With AYP, 'No Child Left Behind' takes aim at 'achievement gap'
Is the law's strategy for improving test score results useful or off-target?
by Sheila Simmons
The nation's "achievement gap" is narrowing, according to a recent report by the Education Trust, a Washington-based advocacy organization.
In an October news release, the group calls the evidence of a decrease in racial disparities "positive news about the power of the No Child Left Behind Act to get educators focused on closing the achievement gap."
But a number of local and national education experts express doubts that NCLB is having a positive impact on the educational achievement of poor students and students of color.
There is widespread praise for the law's required breakdown of school data to illuminate the inadequate education provided to students of color and students who are economically disadvantaged - revealing huge gaps in student performance so deplorable that they are a call to action.

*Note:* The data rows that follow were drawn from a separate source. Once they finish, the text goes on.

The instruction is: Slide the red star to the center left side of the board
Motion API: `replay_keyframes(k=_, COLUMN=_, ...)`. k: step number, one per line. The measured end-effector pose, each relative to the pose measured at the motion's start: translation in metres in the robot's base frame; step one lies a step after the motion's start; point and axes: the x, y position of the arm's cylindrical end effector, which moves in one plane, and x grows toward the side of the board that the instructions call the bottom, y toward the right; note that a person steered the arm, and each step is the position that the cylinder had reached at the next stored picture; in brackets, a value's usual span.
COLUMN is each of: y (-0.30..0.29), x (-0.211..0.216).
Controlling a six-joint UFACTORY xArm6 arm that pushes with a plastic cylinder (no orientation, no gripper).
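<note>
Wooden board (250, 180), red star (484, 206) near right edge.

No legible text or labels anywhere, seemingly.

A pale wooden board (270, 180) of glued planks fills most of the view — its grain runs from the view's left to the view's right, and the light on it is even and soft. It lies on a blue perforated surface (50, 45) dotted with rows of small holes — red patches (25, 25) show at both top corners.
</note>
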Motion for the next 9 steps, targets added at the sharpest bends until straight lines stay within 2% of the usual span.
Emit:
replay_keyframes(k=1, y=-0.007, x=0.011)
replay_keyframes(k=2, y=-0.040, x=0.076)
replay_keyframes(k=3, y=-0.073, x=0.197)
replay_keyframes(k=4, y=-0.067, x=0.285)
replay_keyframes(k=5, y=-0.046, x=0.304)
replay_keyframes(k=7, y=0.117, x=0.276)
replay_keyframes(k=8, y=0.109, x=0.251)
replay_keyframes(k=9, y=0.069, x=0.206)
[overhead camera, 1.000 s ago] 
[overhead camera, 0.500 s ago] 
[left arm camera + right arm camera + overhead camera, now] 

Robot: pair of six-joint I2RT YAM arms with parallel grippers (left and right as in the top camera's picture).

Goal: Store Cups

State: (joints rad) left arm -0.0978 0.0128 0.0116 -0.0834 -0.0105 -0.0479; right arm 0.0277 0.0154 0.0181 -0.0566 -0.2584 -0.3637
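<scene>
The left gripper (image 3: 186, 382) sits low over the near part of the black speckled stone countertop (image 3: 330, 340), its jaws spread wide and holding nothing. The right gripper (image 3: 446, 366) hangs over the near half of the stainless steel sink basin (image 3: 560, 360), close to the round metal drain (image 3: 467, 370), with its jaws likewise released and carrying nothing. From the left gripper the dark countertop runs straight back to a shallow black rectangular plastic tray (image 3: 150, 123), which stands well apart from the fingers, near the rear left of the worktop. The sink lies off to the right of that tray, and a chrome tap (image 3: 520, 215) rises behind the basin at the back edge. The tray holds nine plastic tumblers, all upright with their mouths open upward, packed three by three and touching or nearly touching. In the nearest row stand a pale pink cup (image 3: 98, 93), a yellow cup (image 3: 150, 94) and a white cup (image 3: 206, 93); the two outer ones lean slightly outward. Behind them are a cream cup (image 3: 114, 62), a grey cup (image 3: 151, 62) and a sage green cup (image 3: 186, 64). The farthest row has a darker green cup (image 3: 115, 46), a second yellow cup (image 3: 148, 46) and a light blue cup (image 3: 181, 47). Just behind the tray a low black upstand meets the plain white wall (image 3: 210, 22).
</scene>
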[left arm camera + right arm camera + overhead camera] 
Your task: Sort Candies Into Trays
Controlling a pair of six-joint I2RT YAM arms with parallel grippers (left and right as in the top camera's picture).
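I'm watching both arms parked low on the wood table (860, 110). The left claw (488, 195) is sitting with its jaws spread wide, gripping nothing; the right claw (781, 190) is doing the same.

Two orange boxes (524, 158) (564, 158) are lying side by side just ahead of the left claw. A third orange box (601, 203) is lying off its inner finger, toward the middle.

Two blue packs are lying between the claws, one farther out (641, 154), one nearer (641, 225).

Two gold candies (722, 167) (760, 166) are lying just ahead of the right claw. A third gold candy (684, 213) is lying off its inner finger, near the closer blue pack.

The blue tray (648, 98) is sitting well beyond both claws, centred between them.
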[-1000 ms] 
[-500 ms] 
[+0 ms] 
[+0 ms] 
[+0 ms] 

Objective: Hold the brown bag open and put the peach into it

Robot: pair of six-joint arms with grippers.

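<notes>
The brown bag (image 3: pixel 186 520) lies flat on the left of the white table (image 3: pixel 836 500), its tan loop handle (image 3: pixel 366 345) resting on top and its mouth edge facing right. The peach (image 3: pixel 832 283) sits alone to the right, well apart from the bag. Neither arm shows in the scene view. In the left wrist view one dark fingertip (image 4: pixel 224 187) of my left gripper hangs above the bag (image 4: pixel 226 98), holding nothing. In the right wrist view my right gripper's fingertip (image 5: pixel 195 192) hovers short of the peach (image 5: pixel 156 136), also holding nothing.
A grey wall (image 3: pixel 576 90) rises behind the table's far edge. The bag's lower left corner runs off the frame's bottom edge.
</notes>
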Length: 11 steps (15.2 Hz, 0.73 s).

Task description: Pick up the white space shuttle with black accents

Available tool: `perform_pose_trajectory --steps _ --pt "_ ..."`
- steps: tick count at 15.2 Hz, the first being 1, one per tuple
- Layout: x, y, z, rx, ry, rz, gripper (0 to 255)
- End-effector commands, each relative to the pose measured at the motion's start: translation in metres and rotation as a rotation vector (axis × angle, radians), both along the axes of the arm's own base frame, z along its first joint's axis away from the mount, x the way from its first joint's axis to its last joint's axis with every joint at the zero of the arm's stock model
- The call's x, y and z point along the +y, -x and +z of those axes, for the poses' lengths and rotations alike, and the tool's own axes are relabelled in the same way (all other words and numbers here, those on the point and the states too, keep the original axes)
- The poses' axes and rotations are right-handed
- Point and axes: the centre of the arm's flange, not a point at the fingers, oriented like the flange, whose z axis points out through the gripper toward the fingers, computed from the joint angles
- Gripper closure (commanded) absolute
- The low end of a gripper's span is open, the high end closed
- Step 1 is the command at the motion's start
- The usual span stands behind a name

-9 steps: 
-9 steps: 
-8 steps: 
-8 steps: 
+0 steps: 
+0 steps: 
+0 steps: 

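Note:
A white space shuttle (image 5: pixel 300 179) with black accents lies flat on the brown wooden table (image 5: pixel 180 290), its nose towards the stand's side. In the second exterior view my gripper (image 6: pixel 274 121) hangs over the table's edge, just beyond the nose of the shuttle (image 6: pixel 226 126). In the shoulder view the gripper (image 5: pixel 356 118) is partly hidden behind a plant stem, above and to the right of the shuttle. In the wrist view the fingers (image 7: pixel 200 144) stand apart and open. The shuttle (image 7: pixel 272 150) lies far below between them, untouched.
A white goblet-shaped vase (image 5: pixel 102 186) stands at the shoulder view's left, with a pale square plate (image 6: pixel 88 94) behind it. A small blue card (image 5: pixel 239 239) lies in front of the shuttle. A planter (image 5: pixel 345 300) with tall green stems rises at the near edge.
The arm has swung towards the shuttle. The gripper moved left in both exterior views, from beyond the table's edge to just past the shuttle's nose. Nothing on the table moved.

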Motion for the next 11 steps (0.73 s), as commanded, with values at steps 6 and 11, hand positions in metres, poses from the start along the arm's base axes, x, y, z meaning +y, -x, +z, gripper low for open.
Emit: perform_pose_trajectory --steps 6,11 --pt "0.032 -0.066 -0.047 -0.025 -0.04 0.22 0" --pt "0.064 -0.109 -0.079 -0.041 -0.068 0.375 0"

But some also raise concerns that the law doesn't focus enough on the steps needed to equalize educational opportunities and that its punitive measures may undermine its equity goals. Critics say the law - and the enforcement of "adequate yearly progress" (AYP) targets to counter the achievement gap - may work to the detriment of the underserved groups whose performance it aims to improve.
Boston researcher Anne Wheelock, who studies issues of educational equity, maintains that the high-stakes environment surrounding AYP reports "distracts us from what might be some real strategy for closing the achievement gap."
Such approaches might include raised academic expectations, in-depth assignments, high-level classes, across-the-board quality teachers, and adequate resources.
But instead, Wheelock argues, "The schools and districts that don't have very deep capacity for educating kids . . . start looking for short cuts so that they can look better, rather than necessarily be better."
Monty Neill, executive director of the National Center for Fair and Open Testing, or FairTest, adds, "Our concern is the pressure to focus entirely on the results of standardized tests - that students who are not doing well will in essence have their schooling reduced to test preparation."
"That's not high-quality education," he maintains. "It may appear to close the gap on the test that is being coached for, but it won't close the overall achievement gap."
NCLB requires schools and districts not only to make adequate yearly progress (in 2004 for Pennsylvania, that meant achieving proficiency rates of 45 percent in reading and 35 percent in math), but it also requires them to break out those scores, or "disaggregate data," along racial, income and special learning needs categories known as "subgroups." Schools - and all of the reported individual subgroups - must meet targets for adequate yearly progress or be subjected to punitive measures ranging from a warning in the first year of inadequate performance to complete restructuring after the sixth consecutive year.
But in the Philadelphia School District, the breakdown of data at many schools may be less useful. Individual schools lack a meaningful barometer of the educational opportunities and performance of White and low-poverty students - as most of the student population is high-poverty and African-American. Data on the test performance of subgroups are only counted if there are 40 or more students in the school's affected group.
Salome Thomas-EL, a principal, author, and doctoral student who is on sabbatical from his post at Reynolds Elementary School, explains, "In a building like mine, my entire school is the subgroup."
The student population at Reynolds is nearly 99 percent African American, as well as high-poverty. Its Black and economically disadvantaged subgroups virtually overlap with its overall scores, and it has no other subgroups that it must prove are on the par with the school's overall academic progress.
So Thomas-EL uses the data to compare his school against schools with the same demographics.
"It does help us to compare and see schools with similar backgrounds that are success stories . because we have to build on our successes each year."
He adds, "One of the things [the legislation] has done is sound the alarm for educators to look at how all children are performing in every building in every school district."
Districtwide, gap remains large
In Philadelphia overall, the breakdown of data provided by No Child Left Behind allows tracking of whether the Black, Latino, and Asian students who make up 85 percent of the District overall are closing performance disparities with the School District's 15 percent White population.
In the School District in 2004, Whites outscored Blacks in reading by 25 percentage points, and Latinos by 28 points. The gap is even wider in math: Whites outscored Blacks by 30 percentage points and Latinos by 27.
The District's economically disadvantaged subgroup scored only slightly higher in both areas than did the Black and Latino subgroups - suggesting that the racial achievement gap in Philadelphia actually reflects overlapping issues of poverty, class, and race.
Compared to the prior year, the gap between Philadelphia's Black and White students in reading and math scores barely changed in 2004. The same was true for the gap between Latinos and Whites.
"Looking at the results of disaggregated data by race is very good, and very important - because if you don't, the overall picture can mask the problem," Wheelock explains.